Zeitarbeit ist männlich, eintönig und beansprucht körperlich

"Arbeitsbedingungen in der Zeitarbeit" lautet der Titel des Informationsblattes zu einer Erwerbstätigenbefragung, das die Bundesanstalt für Arbeitsschutz und Arbeitsmedizin (BAuA) im Januar 2014 veröffentlicht hat. 2012 gab es in Deutschland rund 880.000 Zeitarbeiter. Fast drei Viertel (71 %) waren männlich. Im Vergleich zu den übrigen Erwerbstätigen berichten sie häufiger über schwere körperliche Arbeit, ungünstige Umgebungsbedingungen und Monotonie. Trotz ihres durchschnittlich jüngeren Alters klagen sie stärker über Muskel-Skelett-Erkrankungen.

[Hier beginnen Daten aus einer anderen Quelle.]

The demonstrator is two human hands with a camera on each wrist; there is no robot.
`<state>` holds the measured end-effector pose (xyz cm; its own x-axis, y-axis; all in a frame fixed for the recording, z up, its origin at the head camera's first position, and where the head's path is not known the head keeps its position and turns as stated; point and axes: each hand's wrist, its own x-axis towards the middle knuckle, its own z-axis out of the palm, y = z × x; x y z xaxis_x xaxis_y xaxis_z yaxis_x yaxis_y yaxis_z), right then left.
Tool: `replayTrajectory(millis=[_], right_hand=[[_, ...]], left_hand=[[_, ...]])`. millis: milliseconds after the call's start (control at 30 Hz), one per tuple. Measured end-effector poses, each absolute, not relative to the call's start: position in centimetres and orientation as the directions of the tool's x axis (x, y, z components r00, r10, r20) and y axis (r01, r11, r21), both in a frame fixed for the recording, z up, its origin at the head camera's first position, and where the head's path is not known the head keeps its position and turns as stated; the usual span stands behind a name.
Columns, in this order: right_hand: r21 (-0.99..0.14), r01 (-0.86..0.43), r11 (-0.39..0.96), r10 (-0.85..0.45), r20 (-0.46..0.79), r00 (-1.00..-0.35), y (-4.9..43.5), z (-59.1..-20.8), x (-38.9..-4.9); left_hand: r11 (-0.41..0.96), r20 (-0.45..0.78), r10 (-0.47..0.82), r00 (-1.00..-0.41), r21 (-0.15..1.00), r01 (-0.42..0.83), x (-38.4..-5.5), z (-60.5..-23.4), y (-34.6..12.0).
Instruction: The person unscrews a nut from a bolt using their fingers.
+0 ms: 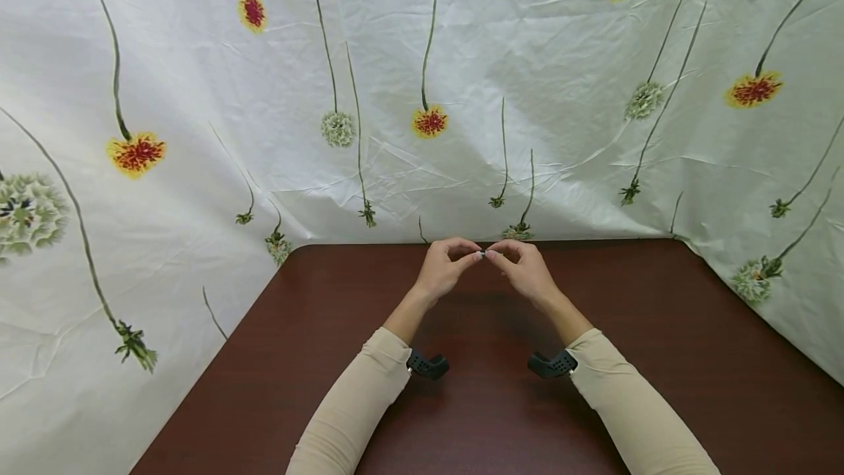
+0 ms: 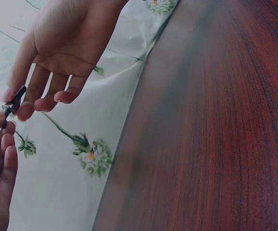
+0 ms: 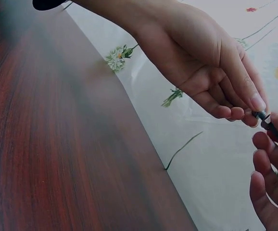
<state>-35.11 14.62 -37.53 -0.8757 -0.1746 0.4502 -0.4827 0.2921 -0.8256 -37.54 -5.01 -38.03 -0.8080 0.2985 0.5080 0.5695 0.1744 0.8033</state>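
Both hands meet fingertip to fingertip over the far part of the table. Between them is a small dark threaded bolt [image 3: 276,134] with a shiny metal nut [image 3: 265,123] on its shank. My left hand [image 1: 440,270] pinches one end of it between thumb and fingertips. The right hand [image 1: 526,270] has its thumb and fingertips on the other end, close beside the nut. In the left wrist view the bolt [image 2: 18,94] slants between the two hands, its middle partly covered by fingertips. The remaining fingers of both hands are loosely bent.
A dark red-brown wooden table [image 1: 488,416] lies under the forearms. A pale curtain [image 1: 389,167] printed with flowers hangs behind its far edge and along both sides. Dark bands sit on the left wrist [image 1: 428,365] and the right wrist [image 1: 552,365].
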Motion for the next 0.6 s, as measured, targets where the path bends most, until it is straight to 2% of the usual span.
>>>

Zeitarbeit, Teilzeitarbeit, geringfügige Beschäftigung, Befristung – diese sogenannten atypischen Erwerbsformen haben seit den 90er Jahren stetig zugenommen. Der Bericht „Sicherheit und Gesundheit bei der Arbeit 2012“ zeigt, dass in Deutschland etwa jeder Fünfte in solch einer Anstellung tätig ist. Oftmals weist eine Person sogar mehrere dieser „atypischen“ Merkmale auf, sie ist beispielsweise geringfügig und befristet angestellt. Im Mittelpunkt dieses Factsheets stehen die Zeitarbeitnehmer. Anhand der Daten der Erwerbstätigenbefragung 2012 wird gezeigt, welchen Arbeitsbedingungen Zeitarbeitnehmer ausgesetzt sind und wie es um ihre Gesundheit steht.